Summary Background Clinically effective subcutaneous allergen‐specific immunotherapy (SIT) is associated with altered circulating T cell cytokine production and altered local cytokine responses with increased IL‐10 following allergen challenge in target organs. Objective This study aimed to elucidate mechanisms for these T cell changes, by examining surface expression of markers for peripheral tissue trafficking on circulating cytokine‐positive T cells following standardized house dust mite‐ (HDM‐) SIT. Methods A randomized conventional HDM immunotherapy study was performed on a panel of 12 HDM‐allergic subjects. Nine subjects received treatment with conventional HDM immunotherapy using a standardized extract and three subjects were treated by standard pharmacotherapy alone. Symptom and medication scores and allergen‐induced cutaneous late‐phase responses were assessed before and 9 months after institution of therapy. Before and at 3 and 9 months of SIT, peripheral blood mononuclear cells were cultured for 14 days with HDM extract and CD4 + and CD8 + T cell expression of CD62L, CD49d and CCR5 and production of IL‐10, IFN‐γ and IL‐4 were analysed by flow cytometry. Allergen‐specific T cell proliferation was assessed by 3 H‐thymidine incorporation. Results At 9 months, all SIT‐treated patients showed reduced symptom scores and late‐phase cutaneous responses to HDM compared with baseline levels. The proportions of CD4 + T cells which were IL‐10 + were increased ( P <0.01), and the proportions of CD4 + and CD8 + T cells which were IL‐4 + decreased ( P <0.05) compared with baseline.

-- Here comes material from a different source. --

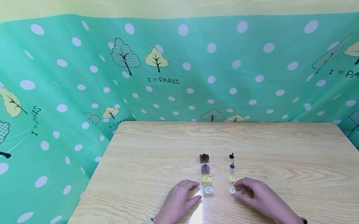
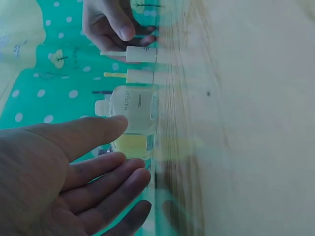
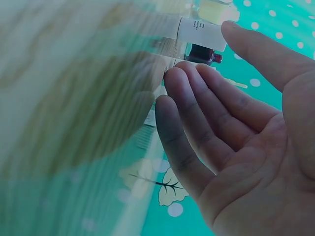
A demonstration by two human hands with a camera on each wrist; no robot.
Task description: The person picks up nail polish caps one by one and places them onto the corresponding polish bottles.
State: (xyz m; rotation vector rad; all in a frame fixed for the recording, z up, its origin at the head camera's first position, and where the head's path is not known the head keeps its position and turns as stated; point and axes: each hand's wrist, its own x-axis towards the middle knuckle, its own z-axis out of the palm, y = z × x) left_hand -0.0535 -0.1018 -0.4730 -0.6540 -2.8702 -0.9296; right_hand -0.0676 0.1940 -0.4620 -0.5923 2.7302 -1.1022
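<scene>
On the wooden table (image 1: 147,150) we see, in one line from far to near, the dark red bottle (image 1: 204,158), the purple bottle (image 1: 205,169), the yellow bottle (image 1: 206,180) and the clear bottle (image 1: 208,191). All four are small glass containers, they stand upright, and their necks are without caps. In the first three we recognise dark red, purple and pale yellow contents; in the nearest one the content looks colourless or whitish, and on its front we notice printed lettering.

To the right, in a second line, four white caps stand with their brushes upward: the dark red brush cap (image 1: 231,157), the purple brush cap (image 1: 231,169), the yellow brush cap (image 1: 232,180) and the white brush cap (image 1: 232,191). Each of them stands about across from the bottle of the same colour.

The left hand (image 1: 179,196) is just beside the clear bottle, with the thumb and fingers apart; we see that it grasps nothing. The right hand (image 1: 258,195) is next to the white brush cap, its fingers loosely bent and its grip released. We cannot tell whether its thumb touches this cap.

Behind the table we see a green curtain (image 1: 194,59) with pale dots and trees.
</scene>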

CD4 + and CD8 + T cell IFN‐γ production, expression of surface markers for peripheral tissue trafficking and allergen‐specific proliferation remained unchanged during SIT treatment. However, increased proportions of CD4 + CD62L − , CD4 + CD49d hi , CD4 + CCR5 + T cells expressing IL‐10 were detected at 9 months of SIT compared with baseline ( P <0.05). IL‐10 staining co‐localized with CD4 + CD25 + T cells. Conclusion Clinically effective subcutaneous immunotherapy with a standardized HDM Dermatophagoides pteronyssinus preparation results in decreased numbers of IL‐4 + T cells and expansion of CD4 + IL‐10 + T cells expressing a peripheral tissue trafficking phenotype. The co‐localization of IL‐10 + staining to CD4 + CD25 + T cells is consistent with the induction of a T regulatory cell population by SIT.